The application workflow has five tasks. The first one is an entry-point task that shows all orders placed by a user. This task is supported by data access pattern Q1. The second task displays information about a selected order, which requires data access pattern Q2. Next, it is possible to go with one of the three remaining tasks. Showing all orders containing a specific item requires data access pattern Q3. Showing an order status history requires data access pattern Q4. Finally, canceling an order requires data access pattern U1.
All in all, there are five data access patterns for a database to support. While Q1, Q2, Q3 and Q4 are used to retrieve data, U1 is intended to update data. In this example, the update pattern is especially interesting because it may require updating rows in multiple tables and may involve race conditions.
Logical Data Model
A logical data model results from a conceptual data model by organizing data into Cassandra-specific data structures based on data access patterns identified by an application workflow. Logical data models can be conveniently captured and visualized using Chebotko Diagrams that can feature tables, materialized views, indexes and so forth.
The logical data model for order management data is represented by the shown Chebotko Diagram. Table
orders_by_user is designed to support data access pattern Q1. It has multi-row partitions, where each partition corresponds to one user and each row corresponds to one order. Rows within each partition are sorted based on order timestamps. To retrieve all orders placed by a given user, at most one partition needs to be accessed. Next, table
orders_by_id covers data access pattern Q2. In this table, each partition corresponds to an order and each row represents an item. Items from the same order are always sorted using their names. The table also has many static columns that describe orders and their associated payment, billing, shipping, and delivery information. Again, this very efficient design requires retrieving only one partition to satisfy Q2. Table
orders_by_user_item enables data access pattern Q3. Each partition in this table can store all orders placed by a specific user for a particular item.

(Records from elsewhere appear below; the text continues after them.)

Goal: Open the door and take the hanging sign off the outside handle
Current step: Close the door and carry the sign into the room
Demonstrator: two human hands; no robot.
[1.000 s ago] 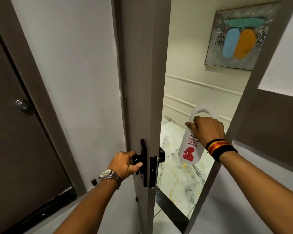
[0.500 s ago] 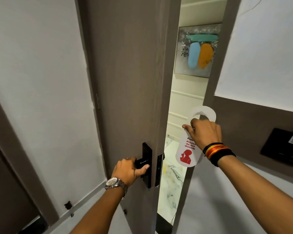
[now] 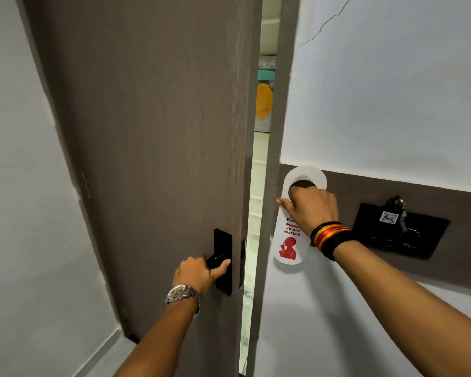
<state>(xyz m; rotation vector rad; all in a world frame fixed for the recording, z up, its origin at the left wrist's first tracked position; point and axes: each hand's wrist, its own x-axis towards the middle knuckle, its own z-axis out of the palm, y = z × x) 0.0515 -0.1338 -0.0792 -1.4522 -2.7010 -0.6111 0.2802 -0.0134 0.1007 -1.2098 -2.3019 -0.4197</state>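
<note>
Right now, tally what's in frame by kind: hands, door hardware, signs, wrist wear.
Hands: 2, left hand on the inside door handle, right hand holding the sign
Door handles: 1
Hanging signs: 1, white do-not-disturb sign
Wrist wear: 2, watch, striped wristband
Total: 6

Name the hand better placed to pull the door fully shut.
Left. The left hand grips the inside handle of the nearly closed door; the right hand is occupied with the sign.
</note>
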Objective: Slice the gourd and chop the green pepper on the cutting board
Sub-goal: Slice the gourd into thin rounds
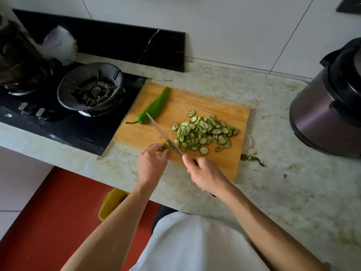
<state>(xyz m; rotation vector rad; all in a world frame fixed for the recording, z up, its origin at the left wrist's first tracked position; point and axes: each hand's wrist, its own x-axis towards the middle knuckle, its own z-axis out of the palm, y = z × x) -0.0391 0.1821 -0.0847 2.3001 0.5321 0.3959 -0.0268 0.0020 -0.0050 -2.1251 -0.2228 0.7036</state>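
Gourd stub (165,147) pinched in left hand (152,163) at cutting board (205,106) near edge; right hand (205,176) clamped on knife (164,133) — keep fingertips tucked, slices thin — green pepper (154,107) waiting whole.

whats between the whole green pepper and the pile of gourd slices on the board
In the head view, the knife blade crosses that gap, held by the right hand. Otherwise only bare cutting board separates the green pepper from the gourd slices.

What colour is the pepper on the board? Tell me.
Bright green pepper, whole, on the cutting board; head view.
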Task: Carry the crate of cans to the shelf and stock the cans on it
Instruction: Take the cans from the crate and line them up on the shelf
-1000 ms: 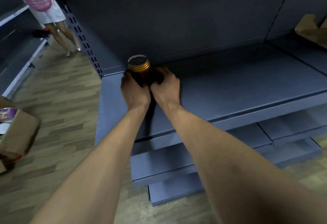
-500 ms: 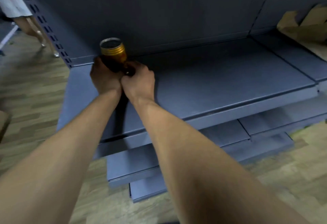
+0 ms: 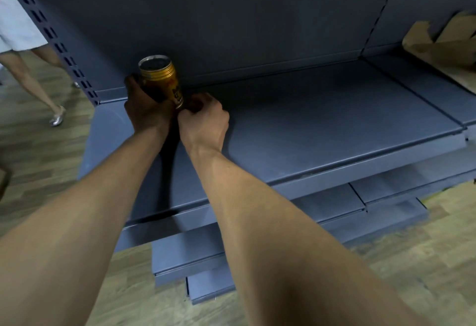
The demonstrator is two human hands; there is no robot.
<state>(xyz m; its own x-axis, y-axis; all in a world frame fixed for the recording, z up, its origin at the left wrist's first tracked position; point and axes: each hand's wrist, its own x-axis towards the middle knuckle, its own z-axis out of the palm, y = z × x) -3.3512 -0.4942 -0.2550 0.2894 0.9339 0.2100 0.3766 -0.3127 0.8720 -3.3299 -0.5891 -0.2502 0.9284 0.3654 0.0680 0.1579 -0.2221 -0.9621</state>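
Head view: my left hand (image 3: 148, 110) wraps the gold-capped can (image 3: 162, 81), right hand (image 3: 204, 119) fingers curled at its base; I'd seat it flat on the shelf (image 3: 322, 130) before releasing.

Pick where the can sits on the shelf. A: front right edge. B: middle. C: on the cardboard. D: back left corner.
D: the can stands by the shelf back panel at its left end, left hand around it.
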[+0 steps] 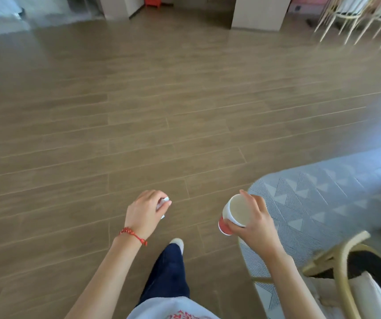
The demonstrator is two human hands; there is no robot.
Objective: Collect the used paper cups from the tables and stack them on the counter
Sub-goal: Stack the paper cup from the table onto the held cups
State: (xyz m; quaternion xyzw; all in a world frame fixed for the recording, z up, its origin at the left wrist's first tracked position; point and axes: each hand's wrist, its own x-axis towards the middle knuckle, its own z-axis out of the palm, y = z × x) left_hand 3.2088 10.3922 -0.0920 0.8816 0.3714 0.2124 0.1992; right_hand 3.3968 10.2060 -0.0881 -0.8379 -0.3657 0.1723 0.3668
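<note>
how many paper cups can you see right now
1 for certain: a red and white paper cup gripped in the right hand. The left hand grips something white, too hidden to tell; nested cups cannot be ruled out.

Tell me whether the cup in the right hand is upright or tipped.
Tipped. The paper cup in the right hand leans, mouth facing the camera, red base pointing down-left.

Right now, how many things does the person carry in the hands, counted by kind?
Paper cups: 1, red and white, in the right hand, cup
Crumpled white scraps: 1, in the left hand, scrap; what it is cannot be told
Total: 2
</note>
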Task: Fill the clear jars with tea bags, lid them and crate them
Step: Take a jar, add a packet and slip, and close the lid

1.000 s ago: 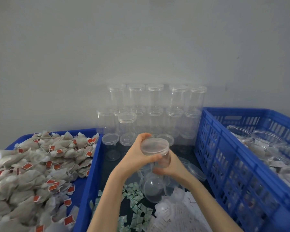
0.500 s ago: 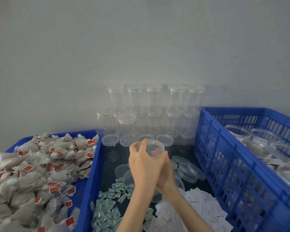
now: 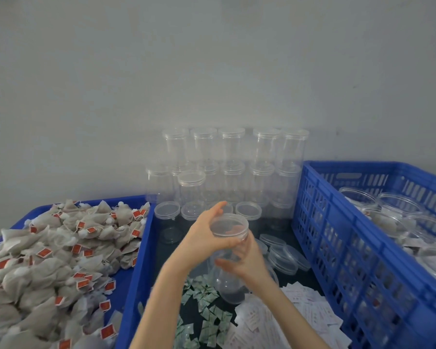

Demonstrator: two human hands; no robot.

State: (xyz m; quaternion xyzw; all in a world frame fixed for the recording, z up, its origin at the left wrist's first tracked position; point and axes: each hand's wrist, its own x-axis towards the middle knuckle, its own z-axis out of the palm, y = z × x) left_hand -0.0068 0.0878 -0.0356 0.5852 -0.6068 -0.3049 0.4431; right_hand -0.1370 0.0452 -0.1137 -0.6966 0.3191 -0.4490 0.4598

Finally, table
order_status_history_by_id is designed to support data access pattern Q4. Once again, only one partition in this table needs to be accessed to answer Q4.
Note that, in this example, U1 does not directly affect schema design. The diagram simply documents which tables need to be accessed to satisfy this data access pattern. Interestingly, not only U1 accesses three tables that need to be updated simultaneously, order status updates may have additional constraints and race conditions, such as payment processing must happen before an order can be shipped. A sample implementation of this access pattern can be found in the Skill Building section.
Physical Data Model
A physical data model is directly derived from a logical data model by analyzing and optimizing for performance. The most common type of analysis is identifying potentially large partitions. Some common optimization techniques include splitting and merging partitions, data indexing, data aggregation and concurrent data access optimizations.
The physical data model for order management data is visualized using the Chebotko Diagram. This time, all table columns have associated data types. It should be evident that none of the tables can have very large partitions. For example, it is unlikely that any single user can place 100000 orders or there could be an order with 100000 different items. This data model is already efficient and scalable, and requires no further optimization. Our final blueprint is ready to be instantiated in Cassandra.